Set every line of the listing down again, keeping it identical.

● **Given material**:
________________________
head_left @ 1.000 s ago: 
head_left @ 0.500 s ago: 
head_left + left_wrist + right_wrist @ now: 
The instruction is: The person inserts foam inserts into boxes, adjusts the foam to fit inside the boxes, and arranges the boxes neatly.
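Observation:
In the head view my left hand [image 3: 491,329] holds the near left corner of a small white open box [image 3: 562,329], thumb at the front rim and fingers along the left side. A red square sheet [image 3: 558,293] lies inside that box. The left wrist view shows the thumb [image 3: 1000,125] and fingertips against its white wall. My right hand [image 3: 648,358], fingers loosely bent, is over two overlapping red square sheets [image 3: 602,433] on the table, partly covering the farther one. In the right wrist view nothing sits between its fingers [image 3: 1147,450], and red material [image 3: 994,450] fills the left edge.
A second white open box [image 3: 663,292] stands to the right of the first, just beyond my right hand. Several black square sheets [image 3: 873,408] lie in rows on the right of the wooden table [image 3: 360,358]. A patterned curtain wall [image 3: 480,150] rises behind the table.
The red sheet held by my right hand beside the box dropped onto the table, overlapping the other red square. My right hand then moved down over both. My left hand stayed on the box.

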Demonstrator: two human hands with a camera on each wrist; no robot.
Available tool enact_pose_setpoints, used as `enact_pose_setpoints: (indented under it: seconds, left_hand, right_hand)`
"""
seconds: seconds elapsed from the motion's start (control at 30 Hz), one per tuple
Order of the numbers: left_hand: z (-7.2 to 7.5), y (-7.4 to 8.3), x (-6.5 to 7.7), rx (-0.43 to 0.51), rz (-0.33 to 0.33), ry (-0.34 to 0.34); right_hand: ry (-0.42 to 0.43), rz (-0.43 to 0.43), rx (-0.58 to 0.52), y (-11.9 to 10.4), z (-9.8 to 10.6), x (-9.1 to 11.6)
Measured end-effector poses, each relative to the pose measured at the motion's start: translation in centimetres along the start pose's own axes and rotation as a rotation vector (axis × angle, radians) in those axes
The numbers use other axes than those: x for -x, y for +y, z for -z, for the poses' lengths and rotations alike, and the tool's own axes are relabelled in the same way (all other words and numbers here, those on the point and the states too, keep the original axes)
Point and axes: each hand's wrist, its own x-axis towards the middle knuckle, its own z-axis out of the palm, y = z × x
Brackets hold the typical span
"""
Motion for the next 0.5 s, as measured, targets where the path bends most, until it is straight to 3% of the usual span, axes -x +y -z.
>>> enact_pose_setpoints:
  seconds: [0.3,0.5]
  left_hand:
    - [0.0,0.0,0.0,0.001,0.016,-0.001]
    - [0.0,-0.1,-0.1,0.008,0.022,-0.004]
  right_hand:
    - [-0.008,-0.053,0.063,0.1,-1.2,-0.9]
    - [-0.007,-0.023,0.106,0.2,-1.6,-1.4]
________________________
● **Response to the task**:
head_left @ 1.000 s ago: 
head_left @ 0.500 s ago: 
head_left + left_wrist + right_wrist @ now: 
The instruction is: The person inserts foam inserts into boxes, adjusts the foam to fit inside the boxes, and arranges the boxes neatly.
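Observation:
In the head view my left hand [image 3: 491,329] holds the near left corner of a small white open box [image 3: 562,329], thumb at the front rim and fingers along the left side. A red square sheet [image 3: 558,293] lies inside that box. The left wrist view shows the thumb [image 3: 1000,125] and fingertips against its white wall. My right hand [image 3: 648,358], fingers loosely bent, is over two overlapping red square sheets [image 3: 602,433] on the table, partly covering the farther one. In the right wrist view nothing sits between its fingers [image 3: 1147,450], and red material [image 3: 994,450] fills the left edge.
A second white open box [image 3: 663,292] stands to the right of the first, just beyond my right hand. Several black square sheets [image 3: 873,408] lie in rows on the right of the wooden table [image 3: 360,358]. A patterned curtain wall [image 3: 480,150] rises behind the table.
The red sheet held by my right hand beside the box dropped onto the table, overlapping the other red square. My right hand then moved down over both. My left hand stayed on the box.
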
Demonstrator: two human hands with a camera on each wrist; no robot.
Available tool enact_pose_setpoints, used as `enact_pose_setpoints: (indented under it: seconds, left_hand, right_hand)`
"""
seconds: seconds elapsed from the motion's start (control at 30 Hz), one per tuple
Order of the numbers: left_hand: z (-7.2 to 7.5), y (-7.4 to 8.3), x (-6.5 to 7.7), rx (-0.43 to 0.51), rz (-0.33 to 0.33), ry (-0.34 to 0.34); right_hand: ry (-0.42 to 0.43), rz (-0.43 to 0.43), rx (-0.58 to 0.52), y (-11.9 to 10.4), z (-9.8 to 10.6), x (-9.1 to 11.6)
Measured end-effector poses, each relative to the pose measured at the motion's start: translation in centimetres along the start pose's own axes and rotation as a rotation vector (axis × angle, radians) in those axes
The numbers use other axes than those: x for -x, y for +y, z for -z, for the poses' lengths and rotations alike, and the tool's own axes are relabelled in the same way (all other words and numbers here, those on the point and the states too, keep the original axes)
Point and axes: each hand's wrist, its own x-axis towards the middle knuckle, its own z-axis out of the palm, y = z × x
Brackets hold the typical span
"""
Motion for the next 0.5 s, as measured, targets where the path bends most, until it is straight to 3% of the usual span, axes -x +y -z.
>>> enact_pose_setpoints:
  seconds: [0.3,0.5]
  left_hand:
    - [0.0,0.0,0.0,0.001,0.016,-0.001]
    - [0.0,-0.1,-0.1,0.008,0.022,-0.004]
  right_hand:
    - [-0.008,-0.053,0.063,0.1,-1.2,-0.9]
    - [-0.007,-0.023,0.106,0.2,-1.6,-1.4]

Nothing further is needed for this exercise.